What the exercise asks
Give back an exact copy of the listing that follows, without the pictures.

Data section
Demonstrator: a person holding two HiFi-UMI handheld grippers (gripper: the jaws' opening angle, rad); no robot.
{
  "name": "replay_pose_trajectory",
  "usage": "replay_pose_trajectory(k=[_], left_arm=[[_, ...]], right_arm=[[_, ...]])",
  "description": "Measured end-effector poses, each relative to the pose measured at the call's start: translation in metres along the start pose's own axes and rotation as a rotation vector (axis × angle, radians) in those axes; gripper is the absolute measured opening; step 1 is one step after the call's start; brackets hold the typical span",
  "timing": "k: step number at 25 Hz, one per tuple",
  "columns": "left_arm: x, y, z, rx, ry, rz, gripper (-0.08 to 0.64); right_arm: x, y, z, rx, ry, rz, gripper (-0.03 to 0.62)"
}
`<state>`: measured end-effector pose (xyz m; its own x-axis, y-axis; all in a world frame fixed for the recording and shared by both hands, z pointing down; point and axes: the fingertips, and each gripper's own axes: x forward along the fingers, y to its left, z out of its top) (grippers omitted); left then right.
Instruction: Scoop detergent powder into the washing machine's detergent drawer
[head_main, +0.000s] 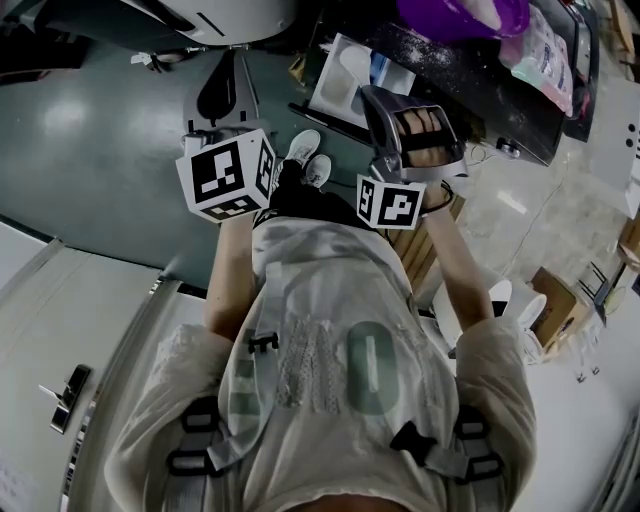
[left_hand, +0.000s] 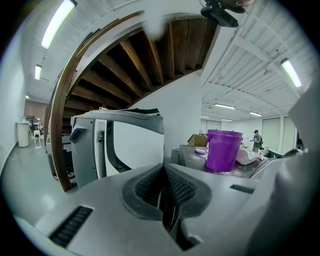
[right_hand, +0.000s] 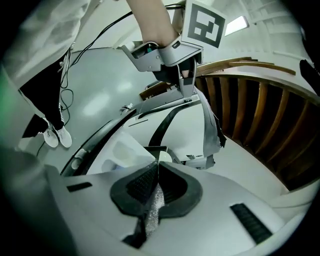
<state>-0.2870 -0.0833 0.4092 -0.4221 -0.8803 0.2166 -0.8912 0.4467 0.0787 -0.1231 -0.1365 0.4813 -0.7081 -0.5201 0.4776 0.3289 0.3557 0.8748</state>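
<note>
My left gripper (left_hand: 162, 167) is shut with nothing between its pads; its marker cube (head_main: 228, 178) shows in the head view. It faces a white and grey washing machine (left_hand: 120, 145), with a purple bucket (left_hand: 223, 149) to the right on a dark table. My right gripper (right_hand: 158, 162) is shut on a thin glittery strip (right_hand: 154, 200) that looks like a scoop handle, with a small white round end past the tips. It points down at the machine's white drawer area (right_hand: 122, 152). The left gripper (right_hand: 184, 80) hangs above in that view.
The dark table (head_main: 480, 85) is dusted with powder and holds the purple bucket (head_main: 465, 15) and plastic bags (head_main: 545, 50). A cardboard box (left_hand: 197, 140) stands behind the machine. A wooden stair underside (left_hand: 140, 55) arches overhead. The floor is grey-green (head_main: 90, 130).
</note>
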Motion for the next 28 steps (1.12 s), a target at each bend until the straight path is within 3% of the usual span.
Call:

Answer section
Demonstrator: a person holding two HiFi-UMI handheld grippers (gripper: the jaws' opening angle, rad); no robot.
{
  "name": "replay_pose_trajectory",
  "usage": "replay_pose_trajectory(k=[_], left_arm=[[_, ...]], right_arm=[[_, ...]])",
  "description": "Measured end-effector poses, each relative to the pose measured at the call's start: translation in metres along the start pose's own axes and rotation as a rotation vector (axis × angle, radians) in those axes; gripper is the absolute measured opening; step 1 is one step after the call's start; brackets hold the typical span",
  "timing": "k: step number at 25 Hz, one per tuple",
  "columns": "left_arm: x, y, z, rx, ry, rz, gripper (-0.08 to 0.64); right_arm: x, y, z, rx, ry, rz, gripper (-0.03 to 0.62)"
}
`<state>`: measured end-effector pose (xyz m; its own x-axis, y-axis; all in a world frame fixed for the recording and shared by both hands, z pointing down; point and axes: the fingertips, and each gripper's own axes: x forward along the fingers, y to its left, z out of its top) (grippers omitted); left then right.
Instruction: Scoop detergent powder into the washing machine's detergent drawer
[head_main, +0.000s] 
[left_hand, +0.000s] 
[right_hand, +0.000s] 
<state>-0.2870 -0.0833 0.4092 -0.4221 -0.8803 0.2166 -0.8912 0.4467 0.0787 -0.1231 -0.1365 0.4813 -0.7081 -0.5201 0.4776 0.3289 0.3557 0.8748</state>
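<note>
My left gripper (left_hand: 162, 167) is shut with nothing between its pads; its marker cube (head_main: 228, 178) shows in the head view. It faces a white and grey washing machine (left_hand: 120, 145), with a purple bucket (left_hand: 223, 149) to the right on a dark table. My right gripper (right_hand: 158, 162) is shut on a thin glittery strip (right_hand: 154, 200) that looks like a scoop handle, with a small white round end past the tips. It points down at the machine's white drawer area (right_hand: 122, 152). The left gripper (right_hand: 184, 80) hangs above in that view.
The dark table (head_main: 480, 85) is dusted with powder and holds the purple bucket (head_main: 465, 15) and plastic bags (head_main: 545, 50). A cardboard box (left_hand: 197, 140) stands behind the machine. A wooden stair underside (left_hand: 140, 55) arches overhead. The floor is grey-green (head_main: 90, 130).
</note>
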Motion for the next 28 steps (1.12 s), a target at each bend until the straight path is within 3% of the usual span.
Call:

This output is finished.